An eye to the future

The 100 Digital Shapers have shown bravery and commitment to digitalisation in extremely challenging times. As we transition into this post-Covid period, we asked our Shapers about their views of the digital future, how Switzerland can stand out and what advice they would give to their 16-year-old selves.

1. The Coders

Corina Schedler is the co-founder of Code Excursion – a female coding school. A self-taught web developer, Corina has developed a community that teaches women the basics of programming. She is passionate to support women who wish to make a career shift into the tech industry.

Q: If you could give your 16-year-old self one piece of advice (career or life), what would it be?

A: “Success is what you define it to be. So define it as the sense of wonder or joy you feel while doing something. Don’t study for good grades but for what interests you. In the longterm people pleasing will lead nowhere. Get to know yourself, notice the moments of passion and trust your intuition.

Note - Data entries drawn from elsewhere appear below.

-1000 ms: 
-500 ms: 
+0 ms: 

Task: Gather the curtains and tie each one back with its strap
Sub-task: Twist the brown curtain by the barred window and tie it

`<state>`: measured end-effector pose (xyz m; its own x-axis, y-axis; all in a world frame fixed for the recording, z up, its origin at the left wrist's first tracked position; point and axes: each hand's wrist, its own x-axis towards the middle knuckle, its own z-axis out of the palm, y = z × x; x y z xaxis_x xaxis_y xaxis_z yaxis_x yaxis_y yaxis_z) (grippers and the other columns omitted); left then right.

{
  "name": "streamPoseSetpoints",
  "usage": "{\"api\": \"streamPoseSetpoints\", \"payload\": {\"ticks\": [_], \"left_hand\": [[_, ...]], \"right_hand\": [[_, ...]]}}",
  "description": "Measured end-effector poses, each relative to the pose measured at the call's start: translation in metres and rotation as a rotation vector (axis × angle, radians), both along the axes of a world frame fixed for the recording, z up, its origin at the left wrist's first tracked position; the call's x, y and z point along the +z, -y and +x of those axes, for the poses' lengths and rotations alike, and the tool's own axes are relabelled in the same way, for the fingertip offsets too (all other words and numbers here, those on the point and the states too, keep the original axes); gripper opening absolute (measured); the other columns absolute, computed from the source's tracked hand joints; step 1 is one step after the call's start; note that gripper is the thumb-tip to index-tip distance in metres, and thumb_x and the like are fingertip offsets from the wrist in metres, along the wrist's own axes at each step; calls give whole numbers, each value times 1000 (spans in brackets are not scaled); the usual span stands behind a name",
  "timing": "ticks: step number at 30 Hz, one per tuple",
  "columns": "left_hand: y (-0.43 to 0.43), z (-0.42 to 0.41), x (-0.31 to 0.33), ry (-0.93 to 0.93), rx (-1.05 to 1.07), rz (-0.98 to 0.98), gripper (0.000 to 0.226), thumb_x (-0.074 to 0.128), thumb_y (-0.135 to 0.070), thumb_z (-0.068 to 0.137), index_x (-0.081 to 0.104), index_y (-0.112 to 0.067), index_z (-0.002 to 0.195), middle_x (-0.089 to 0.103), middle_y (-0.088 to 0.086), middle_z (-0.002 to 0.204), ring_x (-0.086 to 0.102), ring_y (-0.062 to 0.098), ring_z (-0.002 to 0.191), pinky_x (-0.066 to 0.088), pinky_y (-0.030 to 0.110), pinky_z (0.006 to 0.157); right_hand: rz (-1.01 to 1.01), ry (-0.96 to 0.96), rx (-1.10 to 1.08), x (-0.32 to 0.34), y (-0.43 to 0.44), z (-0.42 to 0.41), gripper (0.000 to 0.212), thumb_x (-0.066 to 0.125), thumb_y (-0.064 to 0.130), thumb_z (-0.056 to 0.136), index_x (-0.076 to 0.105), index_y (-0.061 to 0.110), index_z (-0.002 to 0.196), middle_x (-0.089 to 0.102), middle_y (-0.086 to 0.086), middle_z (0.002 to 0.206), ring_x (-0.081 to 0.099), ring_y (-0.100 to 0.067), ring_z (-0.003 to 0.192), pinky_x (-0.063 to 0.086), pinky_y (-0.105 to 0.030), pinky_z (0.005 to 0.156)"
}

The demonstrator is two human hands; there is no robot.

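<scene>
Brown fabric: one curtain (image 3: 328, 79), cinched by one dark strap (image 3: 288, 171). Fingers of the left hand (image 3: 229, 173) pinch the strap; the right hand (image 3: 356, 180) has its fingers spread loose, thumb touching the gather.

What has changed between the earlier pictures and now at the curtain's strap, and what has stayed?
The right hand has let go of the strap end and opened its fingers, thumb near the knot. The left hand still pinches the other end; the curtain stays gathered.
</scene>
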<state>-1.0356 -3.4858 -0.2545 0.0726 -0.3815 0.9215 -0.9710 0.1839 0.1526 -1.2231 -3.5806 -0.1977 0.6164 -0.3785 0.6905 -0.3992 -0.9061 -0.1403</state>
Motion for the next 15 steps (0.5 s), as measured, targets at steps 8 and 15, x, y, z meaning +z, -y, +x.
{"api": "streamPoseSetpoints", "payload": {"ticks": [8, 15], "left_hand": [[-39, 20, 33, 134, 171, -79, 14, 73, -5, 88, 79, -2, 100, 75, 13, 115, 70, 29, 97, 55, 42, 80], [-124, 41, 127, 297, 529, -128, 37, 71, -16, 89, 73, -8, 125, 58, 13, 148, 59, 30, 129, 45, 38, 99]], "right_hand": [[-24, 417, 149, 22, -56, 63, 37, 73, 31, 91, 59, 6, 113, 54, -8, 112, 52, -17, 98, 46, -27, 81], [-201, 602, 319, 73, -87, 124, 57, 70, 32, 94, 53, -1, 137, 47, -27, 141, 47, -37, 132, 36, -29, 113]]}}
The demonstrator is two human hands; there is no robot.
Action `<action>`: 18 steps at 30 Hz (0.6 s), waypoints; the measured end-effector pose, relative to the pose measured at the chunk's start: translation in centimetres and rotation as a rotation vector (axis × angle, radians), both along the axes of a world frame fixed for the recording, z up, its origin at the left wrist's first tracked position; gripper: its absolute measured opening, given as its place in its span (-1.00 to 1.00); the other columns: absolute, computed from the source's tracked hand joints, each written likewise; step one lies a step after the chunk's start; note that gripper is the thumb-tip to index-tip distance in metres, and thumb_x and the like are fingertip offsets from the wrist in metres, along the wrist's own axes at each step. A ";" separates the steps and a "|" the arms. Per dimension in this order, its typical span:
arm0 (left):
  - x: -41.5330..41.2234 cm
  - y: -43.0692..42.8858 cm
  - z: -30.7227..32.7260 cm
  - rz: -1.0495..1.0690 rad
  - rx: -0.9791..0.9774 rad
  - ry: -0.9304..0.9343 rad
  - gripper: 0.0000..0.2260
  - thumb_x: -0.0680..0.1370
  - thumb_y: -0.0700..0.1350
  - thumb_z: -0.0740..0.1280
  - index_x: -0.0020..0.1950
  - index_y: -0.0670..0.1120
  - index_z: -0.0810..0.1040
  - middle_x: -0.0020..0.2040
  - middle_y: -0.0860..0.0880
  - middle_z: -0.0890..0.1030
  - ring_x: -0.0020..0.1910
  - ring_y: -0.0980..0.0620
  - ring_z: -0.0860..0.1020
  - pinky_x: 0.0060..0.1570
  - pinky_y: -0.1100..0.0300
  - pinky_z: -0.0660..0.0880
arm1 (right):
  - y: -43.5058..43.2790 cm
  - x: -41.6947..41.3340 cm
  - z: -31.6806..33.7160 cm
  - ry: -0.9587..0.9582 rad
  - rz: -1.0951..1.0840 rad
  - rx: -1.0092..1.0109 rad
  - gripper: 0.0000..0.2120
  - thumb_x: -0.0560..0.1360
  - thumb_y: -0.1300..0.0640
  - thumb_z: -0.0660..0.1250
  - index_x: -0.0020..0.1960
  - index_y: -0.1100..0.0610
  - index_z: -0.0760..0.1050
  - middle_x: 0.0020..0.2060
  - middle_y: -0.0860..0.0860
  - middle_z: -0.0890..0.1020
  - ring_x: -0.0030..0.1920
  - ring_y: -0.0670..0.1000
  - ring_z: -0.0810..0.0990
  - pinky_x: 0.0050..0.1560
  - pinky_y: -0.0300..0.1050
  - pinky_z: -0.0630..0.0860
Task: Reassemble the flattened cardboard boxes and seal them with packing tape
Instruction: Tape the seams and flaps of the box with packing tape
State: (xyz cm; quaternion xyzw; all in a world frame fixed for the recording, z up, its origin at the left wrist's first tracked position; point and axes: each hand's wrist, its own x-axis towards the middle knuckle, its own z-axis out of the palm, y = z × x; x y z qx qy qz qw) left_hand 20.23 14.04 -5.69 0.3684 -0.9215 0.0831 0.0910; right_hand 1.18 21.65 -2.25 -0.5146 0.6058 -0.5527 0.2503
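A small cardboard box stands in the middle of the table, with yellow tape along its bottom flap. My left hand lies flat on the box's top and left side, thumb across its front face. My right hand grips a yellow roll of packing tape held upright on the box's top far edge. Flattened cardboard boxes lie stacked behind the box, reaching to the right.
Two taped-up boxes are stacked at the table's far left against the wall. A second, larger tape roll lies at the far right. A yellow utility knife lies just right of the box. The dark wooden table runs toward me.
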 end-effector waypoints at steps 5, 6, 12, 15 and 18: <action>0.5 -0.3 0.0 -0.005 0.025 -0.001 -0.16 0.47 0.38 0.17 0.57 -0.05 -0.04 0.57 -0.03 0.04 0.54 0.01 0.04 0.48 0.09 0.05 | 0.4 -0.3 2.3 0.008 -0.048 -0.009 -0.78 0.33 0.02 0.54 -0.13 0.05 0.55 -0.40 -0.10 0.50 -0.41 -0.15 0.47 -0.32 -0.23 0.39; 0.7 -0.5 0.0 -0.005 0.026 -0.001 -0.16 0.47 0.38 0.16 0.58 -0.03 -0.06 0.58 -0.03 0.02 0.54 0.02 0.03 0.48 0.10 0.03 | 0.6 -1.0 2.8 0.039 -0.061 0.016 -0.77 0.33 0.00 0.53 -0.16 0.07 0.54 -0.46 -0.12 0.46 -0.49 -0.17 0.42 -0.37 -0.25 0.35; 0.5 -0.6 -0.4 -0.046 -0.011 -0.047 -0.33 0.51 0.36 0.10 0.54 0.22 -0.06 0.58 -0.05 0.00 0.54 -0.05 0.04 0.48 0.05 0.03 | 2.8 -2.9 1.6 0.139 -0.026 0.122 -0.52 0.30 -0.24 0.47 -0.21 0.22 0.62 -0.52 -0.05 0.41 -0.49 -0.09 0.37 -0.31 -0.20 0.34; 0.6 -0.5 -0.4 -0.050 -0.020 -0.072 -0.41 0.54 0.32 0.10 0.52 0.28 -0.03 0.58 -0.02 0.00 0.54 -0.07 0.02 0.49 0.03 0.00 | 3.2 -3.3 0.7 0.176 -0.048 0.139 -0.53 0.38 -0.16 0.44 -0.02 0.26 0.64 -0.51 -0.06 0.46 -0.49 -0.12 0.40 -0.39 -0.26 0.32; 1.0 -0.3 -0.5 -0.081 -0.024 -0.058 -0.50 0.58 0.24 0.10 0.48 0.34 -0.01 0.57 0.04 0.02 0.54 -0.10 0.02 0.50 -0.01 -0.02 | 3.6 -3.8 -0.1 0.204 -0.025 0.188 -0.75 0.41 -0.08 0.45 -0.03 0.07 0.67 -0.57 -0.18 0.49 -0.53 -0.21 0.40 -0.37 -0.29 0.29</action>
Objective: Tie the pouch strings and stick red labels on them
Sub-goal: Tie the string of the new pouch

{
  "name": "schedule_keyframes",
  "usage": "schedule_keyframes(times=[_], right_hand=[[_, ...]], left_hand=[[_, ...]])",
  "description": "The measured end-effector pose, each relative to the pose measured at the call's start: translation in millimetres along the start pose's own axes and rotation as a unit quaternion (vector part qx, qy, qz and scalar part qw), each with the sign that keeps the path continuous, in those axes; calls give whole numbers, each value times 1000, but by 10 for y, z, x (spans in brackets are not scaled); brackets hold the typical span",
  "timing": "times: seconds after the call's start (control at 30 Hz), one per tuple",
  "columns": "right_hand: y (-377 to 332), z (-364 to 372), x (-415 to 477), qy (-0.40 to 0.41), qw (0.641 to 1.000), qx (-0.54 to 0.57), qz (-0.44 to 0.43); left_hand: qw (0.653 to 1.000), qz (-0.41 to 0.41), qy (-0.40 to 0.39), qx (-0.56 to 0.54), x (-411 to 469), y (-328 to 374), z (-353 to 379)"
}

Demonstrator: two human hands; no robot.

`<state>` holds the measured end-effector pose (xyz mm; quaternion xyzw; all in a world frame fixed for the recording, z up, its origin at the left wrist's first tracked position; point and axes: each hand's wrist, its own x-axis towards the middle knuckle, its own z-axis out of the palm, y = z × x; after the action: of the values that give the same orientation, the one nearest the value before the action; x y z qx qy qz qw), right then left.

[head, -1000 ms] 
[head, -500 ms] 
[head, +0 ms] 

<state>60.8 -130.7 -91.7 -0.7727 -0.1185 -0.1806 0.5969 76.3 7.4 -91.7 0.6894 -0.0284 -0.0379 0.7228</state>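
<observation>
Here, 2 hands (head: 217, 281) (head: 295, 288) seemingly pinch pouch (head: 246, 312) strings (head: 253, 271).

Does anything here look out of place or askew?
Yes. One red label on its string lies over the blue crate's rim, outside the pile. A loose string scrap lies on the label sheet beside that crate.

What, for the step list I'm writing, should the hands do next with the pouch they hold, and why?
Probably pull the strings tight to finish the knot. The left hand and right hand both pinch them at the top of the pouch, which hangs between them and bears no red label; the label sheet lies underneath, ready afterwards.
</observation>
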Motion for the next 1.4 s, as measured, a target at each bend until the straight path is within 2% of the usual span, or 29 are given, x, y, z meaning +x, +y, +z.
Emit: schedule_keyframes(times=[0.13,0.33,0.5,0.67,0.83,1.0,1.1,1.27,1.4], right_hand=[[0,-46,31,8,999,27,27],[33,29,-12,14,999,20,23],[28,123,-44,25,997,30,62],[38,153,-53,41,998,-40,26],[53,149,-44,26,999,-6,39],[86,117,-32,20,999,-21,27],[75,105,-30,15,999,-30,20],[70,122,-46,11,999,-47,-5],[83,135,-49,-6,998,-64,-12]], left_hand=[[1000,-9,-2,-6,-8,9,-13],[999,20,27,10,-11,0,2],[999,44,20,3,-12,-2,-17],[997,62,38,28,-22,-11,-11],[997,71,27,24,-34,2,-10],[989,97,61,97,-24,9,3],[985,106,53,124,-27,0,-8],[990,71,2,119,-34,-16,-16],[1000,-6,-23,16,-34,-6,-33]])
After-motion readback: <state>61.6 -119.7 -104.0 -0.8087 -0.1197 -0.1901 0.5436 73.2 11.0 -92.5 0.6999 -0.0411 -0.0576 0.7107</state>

Be intentional about your decisions because your choices have a bigger impact than you think.”

2.The Creatives

Raphaël Brunschwig is the Chief Operating Officer at the Locarno Film Festival. He focuses on how digitalisation plays a transformative role in the strategic development of the festival, a process which has been sped up due to Covid-19. An exciting future lies ahead for events that no longer follow a traditional framework.

Q: Where do you think Switzerland can make the most impact on the digital innovation stage?

A: “Switzerland’s great strength lies in its neutrality, its expertise, and its tradition as an abiding place for reflection and exchange. We are therefore faced with an opportunity to present ourselves as a place that poses the question of ethics with respect to the digital revolution. And this puts us in a unique position. As Kissinger put it, if the Enlightenment was an ideal in search of the tools by which we might realize our potential, the digital revolution is an incredible toolkit desperately in search of a guiding philosophy. We therefore have the strength and credibility to be a land that reflects and engenders reflection on the great changes taking place in the world and the digital realm.

3. The Scalers

Melanie Gabriel is Chief Marketing Officer and Co-founder of Yokoy, the all-in-one spend management platform. Melanie is passionate about streamlining and simplifying payment processes using AI. Last year, Yokoy secured 1.7 million Swiss francs in seed funding which has allowed for scaling and exciting market expansion.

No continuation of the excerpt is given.